DATA FOR PROCESSING:
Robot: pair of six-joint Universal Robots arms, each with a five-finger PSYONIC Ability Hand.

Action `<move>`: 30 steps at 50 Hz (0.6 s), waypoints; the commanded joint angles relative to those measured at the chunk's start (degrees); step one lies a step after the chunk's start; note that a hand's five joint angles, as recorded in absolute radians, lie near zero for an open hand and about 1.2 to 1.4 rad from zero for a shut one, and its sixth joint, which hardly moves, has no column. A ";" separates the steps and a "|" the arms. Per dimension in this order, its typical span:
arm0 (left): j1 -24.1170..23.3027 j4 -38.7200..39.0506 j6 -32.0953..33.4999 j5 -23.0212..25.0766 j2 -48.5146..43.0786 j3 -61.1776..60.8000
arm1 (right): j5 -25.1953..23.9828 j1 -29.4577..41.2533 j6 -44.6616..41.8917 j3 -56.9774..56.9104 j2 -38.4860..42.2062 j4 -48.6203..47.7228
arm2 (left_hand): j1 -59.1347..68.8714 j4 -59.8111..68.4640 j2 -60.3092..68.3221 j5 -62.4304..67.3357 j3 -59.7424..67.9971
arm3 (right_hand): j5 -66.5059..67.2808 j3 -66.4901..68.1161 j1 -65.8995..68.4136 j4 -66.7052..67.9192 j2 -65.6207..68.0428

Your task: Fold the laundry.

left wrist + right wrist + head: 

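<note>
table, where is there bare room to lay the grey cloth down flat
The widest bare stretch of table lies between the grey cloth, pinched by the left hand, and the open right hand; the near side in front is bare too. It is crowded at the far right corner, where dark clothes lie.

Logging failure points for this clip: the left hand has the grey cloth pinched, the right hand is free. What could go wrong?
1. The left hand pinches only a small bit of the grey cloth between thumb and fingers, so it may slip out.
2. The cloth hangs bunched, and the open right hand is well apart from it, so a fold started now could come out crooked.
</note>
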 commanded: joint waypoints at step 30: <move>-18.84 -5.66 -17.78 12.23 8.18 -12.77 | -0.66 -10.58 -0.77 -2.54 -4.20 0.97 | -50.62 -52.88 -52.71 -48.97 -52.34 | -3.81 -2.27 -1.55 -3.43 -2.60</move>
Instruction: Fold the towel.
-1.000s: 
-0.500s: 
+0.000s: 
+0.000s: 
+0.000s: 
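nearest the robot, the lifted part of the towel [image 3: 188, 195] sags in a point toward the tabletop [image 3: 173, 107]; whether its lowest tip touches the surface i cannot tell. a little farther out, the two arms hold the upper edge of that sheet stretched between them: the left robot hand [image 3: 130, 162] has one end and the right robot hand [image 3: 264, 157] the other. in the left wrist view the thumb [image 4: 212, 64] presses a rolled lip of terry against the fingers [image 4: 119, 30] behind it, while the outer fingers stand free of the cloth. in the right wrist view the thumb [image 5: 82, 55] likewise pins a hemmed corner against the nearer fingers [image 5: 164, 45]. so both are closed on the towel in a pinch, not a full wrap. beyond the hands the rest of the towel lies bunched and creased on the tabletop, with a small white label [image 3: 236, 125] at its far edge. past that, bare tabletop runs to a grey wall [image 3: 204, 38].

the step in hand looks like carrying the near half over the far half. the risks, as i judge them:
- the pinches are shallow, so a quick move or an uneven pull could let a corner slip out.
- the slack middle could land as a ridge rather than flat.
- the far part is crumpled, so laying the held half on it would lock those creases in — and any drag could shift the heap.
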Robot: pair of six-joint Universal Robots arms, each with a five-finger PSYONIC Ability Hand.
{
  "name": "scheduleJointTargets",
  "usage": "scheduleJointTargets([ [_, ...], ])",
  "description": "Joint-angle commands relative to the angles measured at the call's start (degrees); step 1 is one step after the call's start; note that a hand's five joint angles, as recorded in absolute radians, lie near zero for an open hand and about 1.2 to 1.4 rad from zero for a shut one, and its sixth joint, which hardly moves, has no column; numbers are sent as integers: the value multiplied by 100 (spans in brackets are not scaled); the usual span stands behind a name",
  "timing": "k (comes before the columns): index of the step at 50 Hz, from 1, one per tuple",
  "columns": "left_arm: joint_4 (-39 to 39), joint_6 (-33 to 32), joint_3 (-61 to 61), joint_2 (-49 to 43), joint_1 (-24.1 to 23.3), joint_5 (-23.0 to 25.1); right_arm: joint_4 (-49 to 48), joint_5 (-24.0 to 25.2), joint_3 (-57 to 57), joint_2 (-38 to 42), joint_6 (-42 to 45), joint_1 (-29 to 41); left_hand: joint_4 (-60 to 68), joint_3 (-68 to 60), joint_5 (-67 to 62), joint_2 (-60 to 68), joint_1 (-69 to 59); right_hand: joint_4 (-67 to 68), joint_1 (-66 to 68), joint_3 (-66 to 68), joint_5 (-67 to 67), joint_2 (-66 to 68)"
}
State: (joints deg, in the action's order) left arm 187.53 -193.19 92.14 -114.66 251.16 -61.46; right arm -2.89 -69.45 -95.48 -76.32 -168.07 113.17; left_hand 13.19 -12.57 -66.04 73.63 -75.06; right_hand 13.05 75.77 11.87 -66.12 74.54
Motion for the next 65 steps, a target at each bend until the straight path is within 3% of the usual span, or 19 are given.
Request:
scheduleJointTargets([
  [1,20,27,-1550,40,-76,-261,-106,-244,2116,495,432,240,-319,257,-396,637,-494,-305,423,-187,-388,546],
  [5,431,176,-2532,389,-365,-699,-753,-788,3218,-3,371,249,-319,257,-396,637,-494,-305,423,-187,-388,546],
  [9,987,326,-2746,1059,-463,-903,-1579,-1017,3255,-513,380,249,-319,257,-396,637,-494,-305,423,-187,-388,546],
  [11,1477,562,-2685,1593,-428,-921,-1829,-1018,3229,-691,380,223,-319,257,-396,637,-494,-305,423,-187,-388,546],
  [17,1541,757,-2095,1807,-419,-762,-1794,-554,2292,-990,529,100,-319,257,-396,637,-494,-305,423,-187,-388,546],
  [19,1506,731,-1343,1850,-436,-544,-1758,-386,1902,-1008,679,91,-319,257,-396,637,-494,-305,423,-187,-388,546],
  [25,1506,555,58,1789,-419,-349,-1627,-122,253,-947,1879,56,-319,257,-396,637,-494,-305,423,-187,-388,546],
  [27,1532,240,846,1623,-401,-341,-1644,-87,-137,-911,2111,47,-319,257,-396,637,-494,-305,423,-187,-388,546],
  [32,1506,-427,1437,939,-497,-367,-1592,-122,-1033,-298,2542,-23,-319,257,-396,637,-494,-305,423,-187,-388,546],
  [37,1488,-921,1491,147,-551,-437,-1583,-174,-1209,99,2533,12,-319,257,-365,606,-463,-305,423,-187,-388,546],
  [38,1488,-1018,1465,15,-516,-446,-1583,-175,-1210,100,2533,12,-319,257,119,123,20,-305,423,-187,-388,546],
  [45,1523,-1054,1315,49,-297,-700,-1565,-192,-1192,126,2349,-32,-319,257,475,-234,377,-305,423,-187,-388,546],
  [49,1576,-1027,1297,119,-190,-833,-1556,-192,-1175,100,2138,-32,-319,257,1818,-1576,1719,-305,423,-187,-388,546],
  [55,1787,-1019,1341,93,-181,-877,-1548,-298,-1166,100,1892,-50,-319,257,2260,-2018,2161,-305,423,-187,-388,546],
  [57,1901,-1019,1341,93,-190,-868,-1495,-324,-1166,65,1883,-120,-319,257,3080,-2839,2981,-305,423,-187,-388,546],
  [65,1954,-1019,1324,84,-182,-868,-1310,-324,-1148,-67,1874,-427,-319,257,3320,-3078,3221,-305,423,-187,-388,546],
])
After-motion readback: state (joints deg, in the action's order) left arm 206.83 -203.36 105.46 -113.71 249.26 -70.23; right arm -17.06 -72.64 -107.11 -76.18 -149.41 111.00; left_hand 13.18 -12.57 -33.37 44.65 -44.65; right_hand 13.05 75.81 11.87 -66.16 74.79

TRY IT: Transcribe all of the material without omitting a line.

ANSWER BOX:
Robot: pair of six-joint Universal Robots arms, each with a five-finger PSYONIC Ability Hand.

Action `<move>`: 30 steps at 50 Hz (0.6 s), waypoints; the commanded joint angles relative to those measured at the chunk's start (degrees); step one lies a step after the chunk's start; note that a hand's five joint angles, as recorded in absolute radians, lie near zero for an open hand and about 1.2 to 1.4 rad from zero for a shut one, and its sixth joint, which hardly moves, has no column. A ";" separates the steps and a "|" the arms. Per dimension in this order, its typical span:
arm0 (left): j1 -24.1170..23.3027 j4 -38.7200..39.0506 j6 -32.0953..33.4999 j5 -23.0212..25.0766 j2 -48.5146..43.0786 j3 -61.1776..60.8000
arm1 (right): j5 -25.1953..23.9828 j1 -29.4577..41.2533 j6 -44.6616..41.8917 j3 -56.9774..56.9104 j2 -38.4860..42.2062 j4 -48.6203..47.7228
arm2 (left_hand): j1 -59.1347..68.8714 j4 -59.8111..68.4640 j2 -60.3092..68.3221 j5 -62.4304..67.3357 j3 -59.7424..67.9971
arm3 (right_hand): j5 -66.5059..67.2808 j3 -66.4901..68.1161 j1 -65.8995..68.4136 j4 -66.7052..67.9192 j2 -65.6207..68.0428

Your task: Fold the laundry.

left wrist + right wrist + head: 

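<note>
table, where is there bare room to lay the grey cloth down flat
The widest bare stretch of table lies between the grey cloth, pinched by the left hand, and the open right hand; the near side in front is bare too. It is crowded at the far right corner, where dark clothes lie.

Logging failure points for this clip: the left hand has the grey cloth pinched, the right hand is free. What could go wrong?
1. The left hand pinches only a small bit of the grey cloth between thumb and fingers, so it may slip out.
2. The cloth hangs bunched, and the open right hand is well apart from it, so a fold started now could come out crooked.
</note>
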 commanded: joint waypoints at step 30: <move>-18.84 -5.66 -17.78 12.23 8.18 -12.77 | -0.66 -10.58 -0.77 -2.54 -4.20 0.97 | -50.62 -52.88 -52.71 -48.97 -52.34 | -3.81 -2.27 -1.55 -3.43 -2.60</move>
Instruction: Fold the towel.
-1.000s: 
-0.500s: 
+0.000s: 
+0.000s: 
+0.000s: 
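nearest the robot, the lifted part of the towel [image 3: 188, 195] sags in a point toward the tabletop [image 3: 173, 107]; whether its lowest tip touches the surface i cannot tell. a little farther out, the two arms hold the upper edge of that sheet stretched between them: the left robot hand [image 3: 130, 162] has one end and the right robot hand [image 3: 264, 157] the other. in the left wrist view the thumb [image 4: 212, 64] presses a rolled lip of terry against the fingers [image 4: 119, 30] behind it, while the outer fingers stand free of the cloth. in the right wrist view the thumb [image 5: 82, 55] likewise pins a hemmed corner against the nearer fingers [image 5: 164, 45]. so both are closed on the towel in a pinch, not a full wrap. beyond the hands the rest of the towel lies bunched and creased on the tabletop, with a small white label [image 3: 236, 125] at its far edge. past that, bare tabletop runs to a grey wall [image 3: 204, 38].

the step in hand looks like carrying the near half over the far half. the risks, as i judge them:
- the pinches are shallow, so a quick move or an uneven pull could let a corner slip out.
- the slack middle could land as a ridge rather than flat.
- the far part is crumpled, so laying the held half on it would lock those creases in — and any drag could shift the heap.
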Robot: pair of six-joint Universal Robots arms, each with a five-finger PSYONIC Ability Hand.
{
  "name": "scheduleJointTargets",
  "usage": "scheduleJointTargets([ [_, ...], ])",
  "description": "Joint-angle commands relative to the angles measured at the call's start (degrees); step 1 is one step after the call's start; note that a hand's five joint angles, as recorded in absolute radians, lie near zero for an open hand and about 1.2 to 1.4 rad from zero for a shut one, and its sixth joint, which hardly moves, has no column; numbers are sent as integers: the value multiplied by 100 (spans in brackets are not scaled); the usual span stands behind a name",
  "timing": "k (comes before the columns): index of the step at 50 Hz, from 1, one per tuple",
  "columns": "left_arm: joint_4 (-39 to 39), joint_6 (-33 to 32), joint_3 (-61 to 61), joint_2 (-49 to 43), joint_1 (-24.1 to 23.3), joint_5 (-23.0 to 25.1); right_arm: joint_4 (-49 to 48), joint_5 (-24.0 to 25.2), joint_3 (-57 to 57), joint_2 (-38 to 42), joint_6 (-42 to 45), joint_1 (-29 to 41); left_hand: joint_4 (-60 to 68), joint_3 (-68 to 60), joint_5 (-67 to 62), joint_2 (-60 to 68), joint_1 (-69 to 59); right_hand: joint_4 (-67 to 68), joint_1 (-66 to 68), joint_3 (-66 to 68), joint_5 (-67 to 67), joint_2 (-66 to 68)"
}
State: (joints deg, in the action's order) left arm 187.53 -193.19 92.14 -114.66 251.16 -61.46; right arm -2.89 -69.45 -95.48 -76.32 -168.07 113.17; left_hand 13.19 -12.57 -66.04 73.63 -75.06; right_hand 13.05 75.77 11.87 -66.12 74.54
Motion for the next 65 steps, a target at each bend until the straight path is within 3% of the usual span, or 19 are given.
Request:
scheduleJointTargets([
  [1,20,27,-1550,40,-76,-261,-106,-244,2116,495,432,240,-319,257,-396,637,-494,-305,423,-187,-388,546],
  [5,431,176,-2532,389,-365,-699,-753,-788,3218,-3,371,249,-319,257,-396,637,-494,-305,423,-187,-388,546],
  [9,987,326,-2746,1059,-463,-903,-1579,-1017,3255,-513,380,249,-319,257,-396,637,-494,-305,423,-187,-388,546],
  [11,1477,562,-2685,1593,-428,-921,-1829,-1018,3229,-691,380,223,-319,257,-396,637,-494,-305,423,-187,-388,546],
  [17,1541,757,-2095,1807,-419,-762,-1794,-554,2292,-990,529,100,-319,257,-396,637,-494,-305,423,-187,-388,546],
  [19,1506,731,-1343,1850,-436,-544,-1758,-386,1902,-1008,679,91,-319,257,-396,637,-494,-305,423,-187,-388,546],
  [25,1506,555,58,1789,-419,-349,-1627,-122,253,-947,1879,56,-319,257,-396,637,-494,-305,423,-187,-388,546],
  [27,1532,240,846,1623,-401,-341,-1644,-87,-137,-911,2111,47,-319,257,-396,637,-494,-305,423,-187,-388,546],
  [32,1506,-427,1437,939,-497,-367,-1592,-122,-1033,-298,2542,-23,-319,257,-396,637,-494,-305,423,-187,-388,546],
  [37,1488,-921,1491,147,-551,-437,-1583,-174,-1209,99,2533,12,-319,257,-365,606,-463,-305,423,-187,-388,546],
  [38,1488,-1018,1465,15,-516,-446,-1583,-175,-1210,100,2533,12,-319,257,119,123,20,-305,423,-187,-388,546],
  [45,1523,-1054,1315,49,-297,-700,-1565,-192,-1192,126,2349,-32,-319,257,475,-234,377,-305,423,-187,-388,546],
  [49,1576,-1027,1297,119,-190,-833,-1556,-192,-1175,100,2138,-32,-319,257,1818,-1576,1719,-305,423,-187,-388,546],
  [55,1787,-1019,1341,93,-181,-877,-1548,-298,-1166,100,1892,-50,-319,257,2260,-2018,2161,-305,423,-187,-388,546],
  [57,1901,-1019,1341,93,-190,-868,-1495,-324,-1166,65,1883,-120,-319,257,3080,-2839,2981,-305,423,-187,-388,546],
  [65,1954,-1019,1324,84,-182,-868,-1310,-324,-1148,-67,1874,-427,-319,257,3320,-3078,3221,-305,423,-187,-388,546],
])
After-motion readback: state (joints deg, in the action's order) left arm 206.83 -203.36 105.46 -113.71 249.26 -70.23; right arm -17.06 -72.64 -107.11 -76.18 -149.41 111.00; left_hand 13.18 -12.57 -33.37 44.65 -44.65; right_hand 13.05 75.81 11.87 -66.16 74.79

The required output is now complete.